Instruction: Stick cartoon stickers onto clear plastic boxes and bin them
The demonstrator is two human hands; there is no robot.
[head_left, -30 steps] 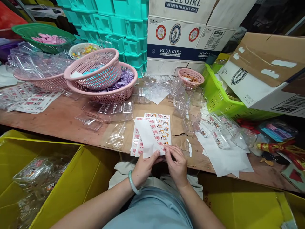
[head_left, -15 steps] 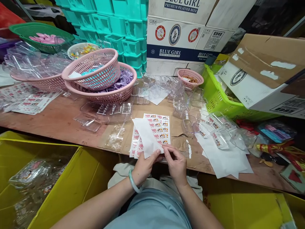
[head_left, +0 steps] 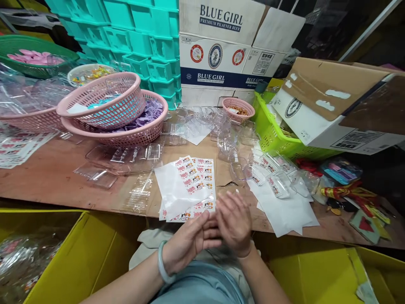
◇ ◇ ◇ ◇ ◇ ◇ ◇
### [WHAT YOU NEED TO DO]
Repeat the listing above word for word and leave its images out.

### [SOLUTION TO THE PROBLEM]
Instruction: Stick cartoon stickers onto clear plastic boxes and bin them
The demonstrator is two human hands; there is no robot.
[head_left, -30 steps] 
[head_left, -15 steps] 
[head_left, +0 steps] 

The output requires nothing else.